● **Problem to work on**:
Each line of the listing is to be retyped exactly as given.
- Opening Delimiter -
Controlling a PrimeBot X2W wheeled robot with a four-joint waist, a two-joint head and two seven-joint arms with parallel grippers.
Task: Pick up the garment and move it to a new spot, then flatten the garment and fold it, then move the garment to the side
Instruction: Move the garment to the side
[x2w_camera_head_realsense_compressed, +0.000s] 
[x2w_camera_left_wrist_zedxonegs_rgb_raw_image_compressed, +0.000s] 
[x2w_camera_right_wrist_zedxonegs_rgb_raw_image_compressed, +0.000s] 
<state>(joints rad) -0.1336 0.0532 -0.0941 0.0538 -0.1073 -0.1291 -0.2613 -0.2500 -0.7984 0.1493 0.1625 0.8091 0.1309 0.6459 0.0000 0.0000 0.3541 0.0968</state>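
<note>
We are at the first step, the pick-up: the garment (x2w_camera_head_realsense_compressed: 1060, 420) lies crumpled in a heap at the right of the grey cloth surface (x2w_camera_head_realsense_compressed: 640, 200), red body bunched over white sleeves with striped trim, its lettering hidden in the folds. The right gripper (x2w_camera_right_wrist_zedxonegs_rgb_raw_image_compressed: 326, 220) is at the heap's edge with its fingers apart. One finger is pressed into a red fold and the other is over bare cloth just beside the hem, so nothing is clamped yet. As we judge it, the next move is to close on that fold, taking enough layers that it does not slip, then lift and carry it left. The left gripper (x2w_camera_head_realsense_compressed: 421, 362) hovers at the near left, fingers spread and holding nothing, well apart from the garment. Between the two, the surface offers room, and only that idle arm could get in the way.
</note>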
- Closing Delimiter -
● **Result for this task**:
Controlling a PrimeBot X2W wheeled robot with a four-joint waist, a two-joint head and two seven-joint arms with parallel grippers.
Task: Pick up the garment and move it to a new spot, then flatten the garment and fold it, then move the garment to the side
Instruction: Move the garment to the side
[x2w_camera_head_realsense_compressed, +0.000s] 
[x2w_camera_left_wrist_zedxonegs_rgb_raw_image_compressed, +0.000s] 
[x2w_camera_right_wrist_zedxonegs_rgb_raw_image_compressed, +0.000s] 
<state>(joints rad) -0.1336 0.0532 -0.0941 0.0538 -0.1073 -0.1291 -0.2613 -0.2500 -0.7984 0.1493 0.1625 0.8091 0.1309 0.6459 0.0000 0.0000 0.3541 0.0968</state>
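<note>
We are at the first step, the pick-up: the garment (x2w_camera_head_realsense_compressed: 1060, 420) lies crumpled in a heap at the right of the grey cloth surface (x2w_camera_head_realsense_compressed: 640, 200), red body bunched over white sleeves with striped trim, its lettering hidden in the folds. The right gripper (x2w_camera_right_wrist_zedxonegs_rgb_raw_image_compressed: 326, 220) is at the heap's edge with its fingers apart. One finger is pressed into a red fold and the other is over bare cloth just beside the hem, so nothing is clamped yet. As we judge it, the next move is to close on that fold, taking enough layers that it does not slip, then lift and carry it left. The left gripper (x2w_camera_head_realsense_compressed: 421, 362) hovers at the near left, fingers spread and holding nothing, well apart from the garment. Between the two, the surface offers room, and only that idle arm could get in the way.
</note>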

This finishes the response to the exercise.